L'escroc ayant, dans un premier temps, persuadé l'administration de l'existence à son profit d'un crédit de TVA imaginaire, va ensuite obtenir la remise des fonds, soit par remboursement direct sur demande en restitution, soit par imputation sur le montant de la TVA due. Selon la jurisprudence de la Cour de cassation, le délit se trouve établi en cas de majoration du crédit de TVA déductible au moyen de facture fictive, la déclaration de chiffre d'affaires ayant la valeur d'un titre de créance contre l'Etat pour le montant des sommes prétendument déductibles (Cass. crim., 25 janvier 1967, n° 66-92.968, publié au Bulletin N° Lexbase : A8925CIE, Bull. crim., n° 39, Gaz. Pal., 1967, 1, jur., p. 229, note Jean Cosson, DH 1967, p. 400 ; Cass. crim., 17 octobre 1967, n° 66-92.187, publié au Bulletin N° Lexbase : A8946CHS Bull. crim., n° 252, Gaz. Pal., 1968, 1, jur., p. 148 ; Cass. crim., 6 février 1969, n° 66-91.594, publié au Bulletin N° Lexbase : A2774CGT Bull. crim., n° 65, JCP éd. G, 1969, II, n° 16116, note Guérin H. ; Cass. crim., 10 décembre 1969, n° 67-91.046, publié au Bulletin N° Lexbase : A9691CGZ, Bull. crim., n° 335 ; Cass. crim., 13 octobre 1971, n° 70-92.124 N° Lexbase : A8799AYK, Bull. crim., n° 261).
De même, en soulignant qu'il avait été vérifié que, dans toutes les affaires où ont été utilisées les fausses factures établies par le "taxi" et se rapportant à des fournitures fictives, les sommes mentionnées sur les factures comme ayant été payées au titre de la TVA avaient été reprises sous forme de crédit de taxes par les bénéficiaires de ces factures, et déduites par eux des montants dont ils étaient redevables, afin d'en obtenir frauduleusement décharge par voie d'imputation scripturale, alors qu'en réalité ces sommes n'avaient pas été reversées au Trésor, les juges ont caractérisé le délit d'escroquerie commis par les prévenus (Cass. crim., 19 décembre 1973, n° 73-90.224 N° Lexbase : A7820AXW, Bull. crim., n° 480 ; voir également, Cass. crim., 20 janvier 1976, n° 75-91.685, RJF, n° IV, p. 221 ; Cass. crim., 19 juin 1978, n° 73-92.860, publié au Bulletin N° Lexbase : A3315CKY, Bull. crim., n° 201 ; Cass. crim., 19 octobre 1987, n° 85-94.605, publié au Bulletin N° Lexbase : A1809CIT, Bull. crim., n° 353).
A ce stade, il est intéressant de noter les évolutions de l'escroquerie en matière de TVA et notamment de la fraude dite "carrousel". La Cour de cassation a reconnu qu'en l'absence de remise matérielle des fonds, comme en l'absence de délivrance effective d'une quittance ou d'une décharge, la déclaration de chiffre d'affaires vaut titre de créance à l'encontre du Trésor public pour le montant des taxes déclarées comme déductibles, étant précisé que la circonstance que le titre qui constate l'extinction par déduction de la créance du Trésor public, créé par l'assujetti, ne fait disparaître aucun des éléments matériels du délit d'escroquerie.

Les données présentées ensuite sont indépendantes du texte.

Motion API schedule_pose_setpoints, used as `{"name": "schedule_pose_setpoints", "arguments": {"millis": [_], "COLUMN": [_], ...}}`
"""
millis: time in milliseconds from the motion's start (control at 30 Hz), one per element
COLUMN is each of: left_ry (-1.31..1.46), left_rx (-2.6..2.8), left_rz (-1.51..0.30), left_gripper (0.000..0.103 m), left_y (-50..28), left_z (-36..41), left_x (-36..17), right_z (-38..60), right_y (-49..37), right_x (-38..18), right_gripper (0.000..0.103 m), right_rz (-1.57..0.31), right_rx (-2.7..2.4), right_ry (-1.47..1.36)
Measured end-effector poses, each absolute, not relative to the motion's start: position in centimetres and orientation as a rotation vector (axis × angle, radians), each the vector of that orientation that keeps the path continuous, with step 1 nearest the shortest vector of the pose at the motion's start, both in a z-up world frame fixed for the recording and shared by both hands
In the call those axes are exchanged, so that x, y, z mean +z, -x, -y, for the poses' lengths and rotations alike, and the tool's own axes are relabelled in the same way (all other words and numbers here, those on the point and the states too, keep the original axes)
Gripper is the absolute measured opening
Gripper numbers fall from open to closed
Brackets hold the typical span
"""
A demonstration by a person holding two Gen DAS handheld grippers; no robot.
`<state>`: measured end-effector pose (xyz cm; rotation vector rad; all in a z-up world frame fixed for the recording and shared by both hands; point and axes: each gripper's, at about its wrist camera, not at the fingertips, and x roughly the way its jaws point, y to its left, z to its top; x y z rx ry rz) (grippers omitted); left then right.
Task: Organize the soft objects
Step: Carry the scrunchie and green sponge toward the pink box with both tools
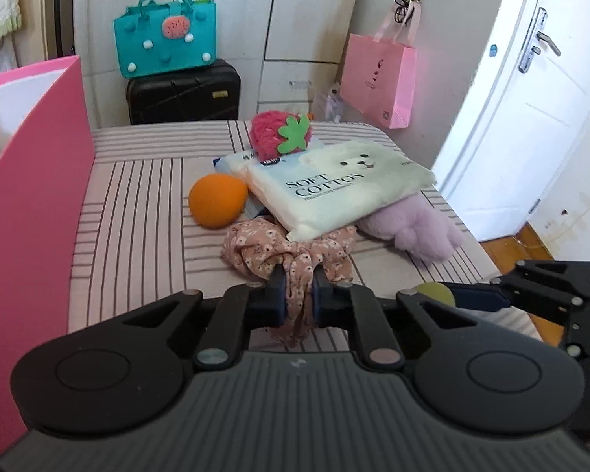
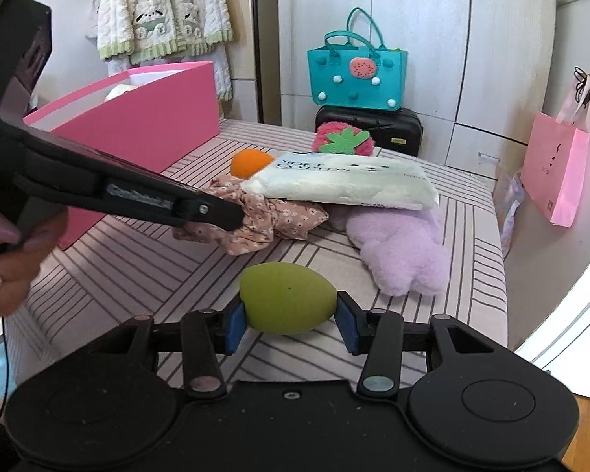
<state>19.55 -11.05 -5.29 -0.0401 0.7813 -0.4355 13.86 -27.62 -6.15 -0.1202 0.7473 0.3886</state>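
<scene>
The job looks barely begun: the left gripper (image 1: 299, 291) is clamped on the pink floral fabric scrunchie (image 1: 287, 253), and the right gripper (image 2: 291, 324) grips the green egg-shaped foam sponge (image 2: 288, 303). Both are above the striped bed cover (image 1: 137, 216), not yet in the tall pink box (image 2: 145, 118). 4 soft things remain piled: the orange sponge (image 1: 217, 205), red knitted strawberry (image 1: 280, 136), white cotton-tissue pack (image 1: 334, 185) and lilac plush paw (image 1: 421, 228).

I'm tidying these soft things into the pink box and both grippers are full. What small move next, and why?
Probably lift the left gripper gently: it is shut on the floral scrunchie, whose far edge lies under the cotton pack. A slow pull should free it. The right gripper holds the green sponge.
</scene>
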Motion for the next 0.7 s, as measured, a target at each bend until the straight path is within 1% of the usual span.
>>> {"name": "schedule_pose_setpoints", "arguments": {"millis": [200,700], "left_ry": [0.026,0.004], "left_rx": [-0.480,-0.519], "left_rz": [-0.846,-0.998], "left_gripper": [0.011,0.011], "left_y": [-18.3,-15.2], "left_z": [9.5,4.8], "left_x": [-3.9,-1.1], "right_z": [26.7,24.8], "right_y": [-13.7,-11.6], "right_x": [-5.7,-2.9], "right_gripper": [0.052,0.052], "right_rz": [-0.808,-0.888], "right_rx": [0.451,0.552], "right_ry": [0.113,0.110]}}
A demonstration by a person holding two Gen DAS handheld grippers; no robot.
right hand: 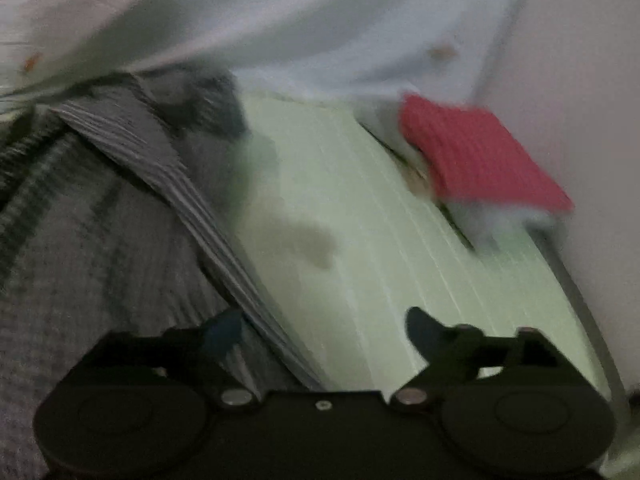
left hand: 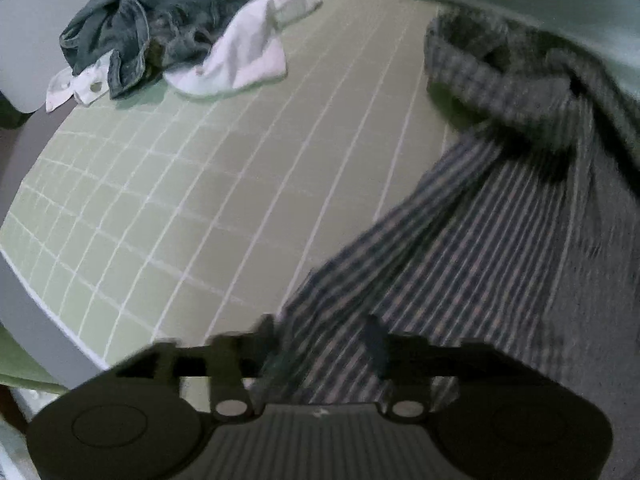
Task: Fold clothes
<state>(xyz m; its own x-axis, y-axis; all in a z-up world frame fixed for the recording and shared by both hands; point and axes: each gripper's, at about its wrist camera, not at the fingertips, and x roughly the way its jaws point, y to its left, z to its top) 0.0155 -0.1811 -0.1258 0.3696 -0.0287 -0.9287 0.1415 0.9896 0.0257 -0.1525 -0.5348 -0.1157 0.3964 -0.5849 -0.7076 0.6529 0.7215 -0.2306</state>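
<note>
A grey-and-dark striped shirt (left hand: pixel 460 248) lies spread on the green grid mat (left hand: pixel 200 184), its collar (left hand: pixel 480 60) towards the far side. My left gripper (left hand: pixel 322 340) hangs over the shirt's near left edge. Its jaws stand apart with striped cloth showing between them, and the pads are not pressing on it. In the right wrist view the same shirt (right hand: pixel 100 240) fills the left half and its edge runs diagonally down between the fingers. My right gripper (right hand: pixel 324 332) is wide open, one finger over the shirt, the other over the bare mat (right hand: pixel 340 184).
A heap of denim clothing (left hand: pixel 160 20) and a white garment (left hand: pixel 244 60) sits at the mat's far left corner. A folded red cloth (right hand: pixel 480 152) rests on a small stack at the mat's right edge. Pale cloth (right hand: pixel 300 20) hangs along the far side.
</note>
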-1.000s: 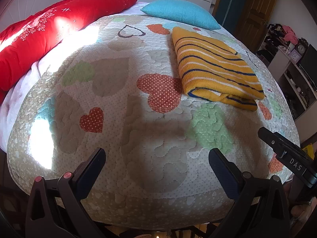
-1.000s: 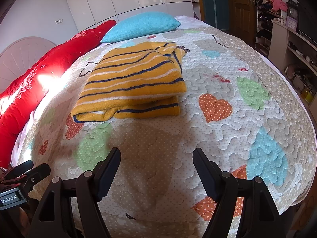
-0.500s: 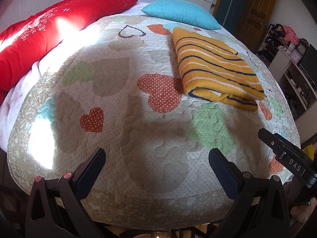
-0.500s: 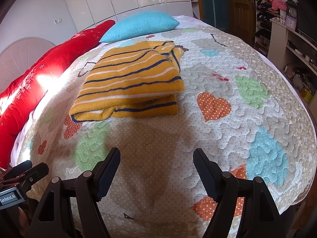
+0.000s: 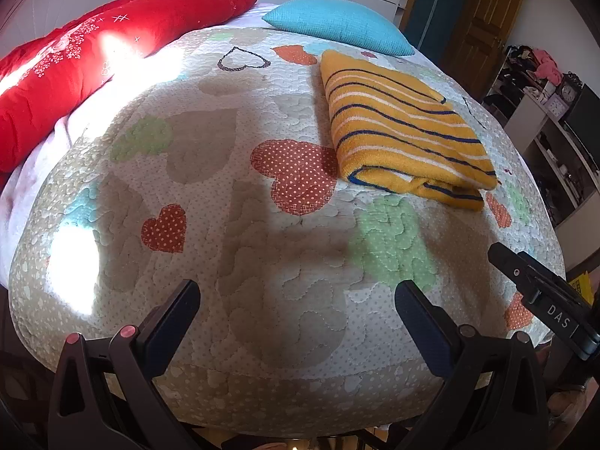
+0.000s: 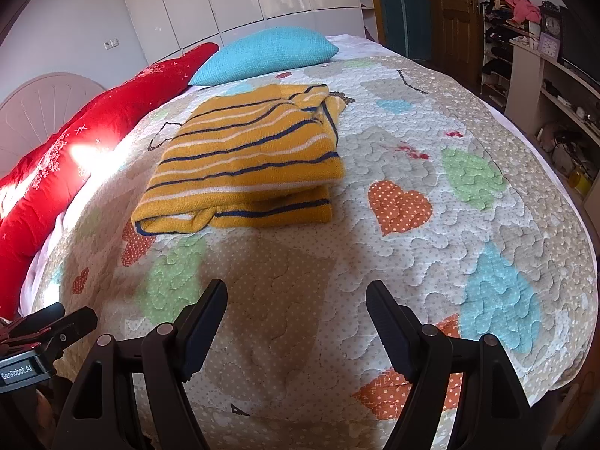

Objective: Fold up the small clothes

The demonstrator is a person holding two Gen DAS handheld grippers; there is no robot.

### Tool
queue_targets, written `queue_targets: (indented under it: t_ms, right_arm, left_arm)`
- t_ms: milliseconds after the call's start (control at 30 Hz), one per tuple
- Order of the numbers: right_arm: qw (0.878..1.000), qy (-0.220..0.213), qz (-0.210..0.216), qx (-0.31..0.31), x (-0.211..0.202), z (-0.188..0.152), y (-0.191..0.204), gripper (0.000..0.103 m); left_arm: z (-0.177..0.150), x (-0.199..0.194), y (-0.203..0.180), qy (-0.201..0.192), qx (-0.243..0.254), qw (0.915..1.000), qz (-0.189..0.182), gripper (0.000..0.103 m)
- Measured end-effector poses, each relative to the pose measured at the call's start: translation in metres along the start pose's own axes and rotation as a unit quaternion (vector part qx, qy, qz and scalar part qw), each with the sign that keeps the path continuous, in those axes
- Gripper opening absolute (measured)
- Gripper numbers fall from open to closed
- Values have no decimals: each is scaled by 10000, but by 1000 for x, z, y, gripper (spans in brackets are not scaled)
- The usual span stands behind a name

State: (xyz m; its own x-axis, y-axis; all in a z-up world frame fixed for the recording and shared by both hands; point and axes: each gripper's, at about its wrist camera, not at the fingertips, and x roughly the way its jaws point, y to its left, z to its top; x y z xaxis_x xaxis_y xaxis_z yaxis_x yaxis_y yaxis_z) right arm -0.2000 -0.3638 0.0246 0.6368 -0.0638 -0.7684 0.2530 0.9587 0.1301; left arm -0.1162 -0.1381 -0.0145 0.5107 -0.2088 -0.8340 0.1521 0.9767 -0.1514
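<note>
A big bed (image 5: 262,270) wears a quilt with hearts. The folded yellow striped top (image 6: 247,165) lies far up it, near a blue pillow (image 6: 270,54). Left claw (image 5: 298,302) and right claw (image 6: 296,302) gape wide, holding nothing.

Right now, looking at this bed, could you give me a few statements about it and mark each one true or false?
1. The striped yellow garment lies folded on the quilt. True.
2. The left gripper holds the garment. False: its fingers are apart and empty, short of it.
3. A blue pillow lies beyond the garment. True.
4. The right gripper is shut. False: it is open.
5. The red bolster lies on top of the garment. False: it lies along the bed's side, apart from it.
</note>
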Motion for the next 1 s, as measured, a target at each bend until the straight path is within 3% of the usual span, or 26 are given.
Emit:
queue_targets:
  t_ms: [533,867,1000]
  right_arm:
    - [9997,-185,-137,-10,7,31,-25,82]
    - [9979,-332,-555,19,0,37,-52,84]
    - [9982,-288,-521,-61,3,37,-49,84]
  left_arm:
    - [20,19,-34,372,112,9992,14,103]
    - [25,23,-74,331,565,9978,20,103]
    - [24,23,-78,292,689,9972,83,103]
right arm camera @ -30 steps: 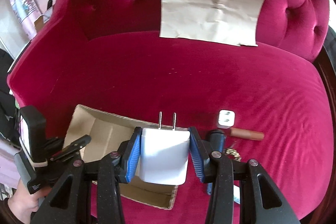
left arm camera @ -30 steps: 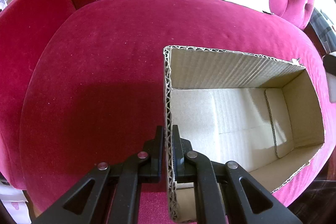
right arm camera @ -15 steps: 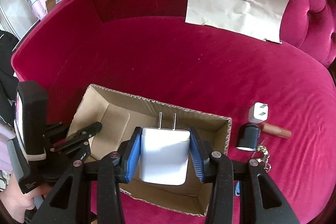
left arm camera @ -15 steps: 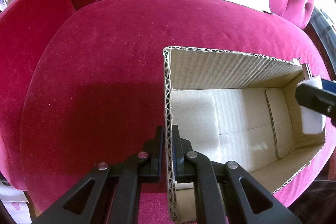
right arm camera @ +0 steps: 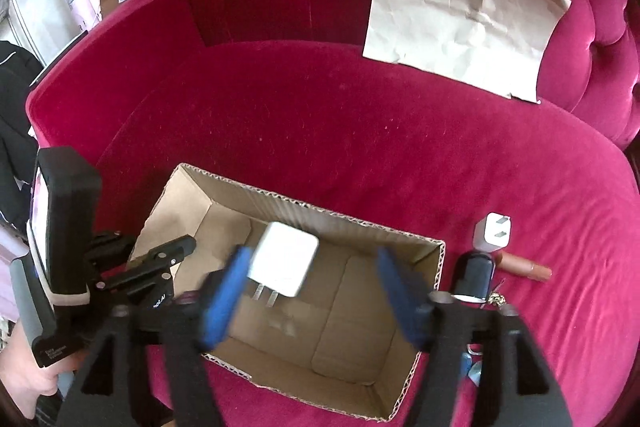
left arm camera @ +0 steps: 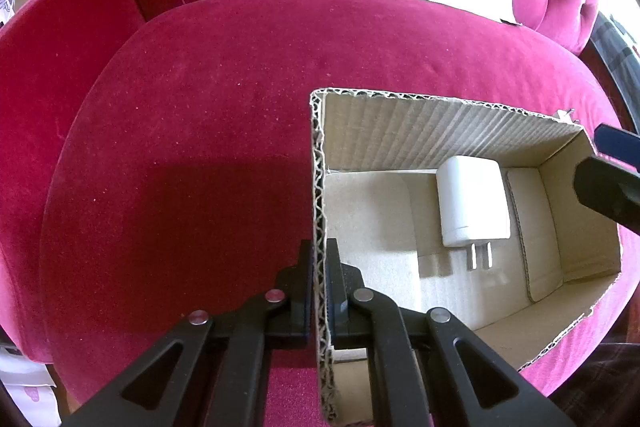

Il en est de même en l'absence de remise de fonds, dès lors que le paiement effectué par voie scripturale vaut remise d'espèces. Le délit d'escroquerie se trouve alors consommé par l'acceptation par l'administration de la déclaration de chiffre d'affaires.
La circulaire précitée du 16 septembre 1998 (circ. crim. 98/8/G du 16 septembre 1998) rappelle, d'ailleurs, qu'il est parfaitement établi aujourd'hui que la déclaration du chiffre d'affaires vaut titre de créance à l'encontre du Trésor public pour le montant des taxes déclarées comme déductibles et que la circonstance que le titre constatant l'extinction par déduction de la créance au Trésor public ait été créé par l'assujetti, ne fait disparaître aucun des éléments matériels du délit d'escroquerie. La circulaire rajoute même que le délit d'escroquerie se trouve consommé par l'acceptation par l'administration de la déclaration de chiffre d'affaires, sans qu'il soit nécessaire qu'elle soit accompagnée d'une demande de remboursement et encore moins que ce remboursement soit effectivement intervenu.
C'est la raison pour laquelle la Chambre criminelle casse et annule l'arrêt de la cour d'appel de Rennes, en ses dispositions ayant relaxé le prévenu du chef d'escroquerie, au motif que les remboursements ont été effectués sur la seule présentation des déclarations mensuelles du chiffre d'affaires taxable et des demandes de remboursement trimestrielles dont les mentions inexactes ne constituent que des mensonges, exclusifs de manoeuvres frauduleuses. Les juges d'appel précisaient que la passation d'écritures fictives en "opérations diverses" et l'émission de fausses factures étaient postérieures aux paiements des sommes indues. Ces actes n'avaient donc pas pu être à l'origine du remboursement de crédit de TVA, mais n'avaient pour "utilité" que la dissimulation du caractère mensonger des déclarations.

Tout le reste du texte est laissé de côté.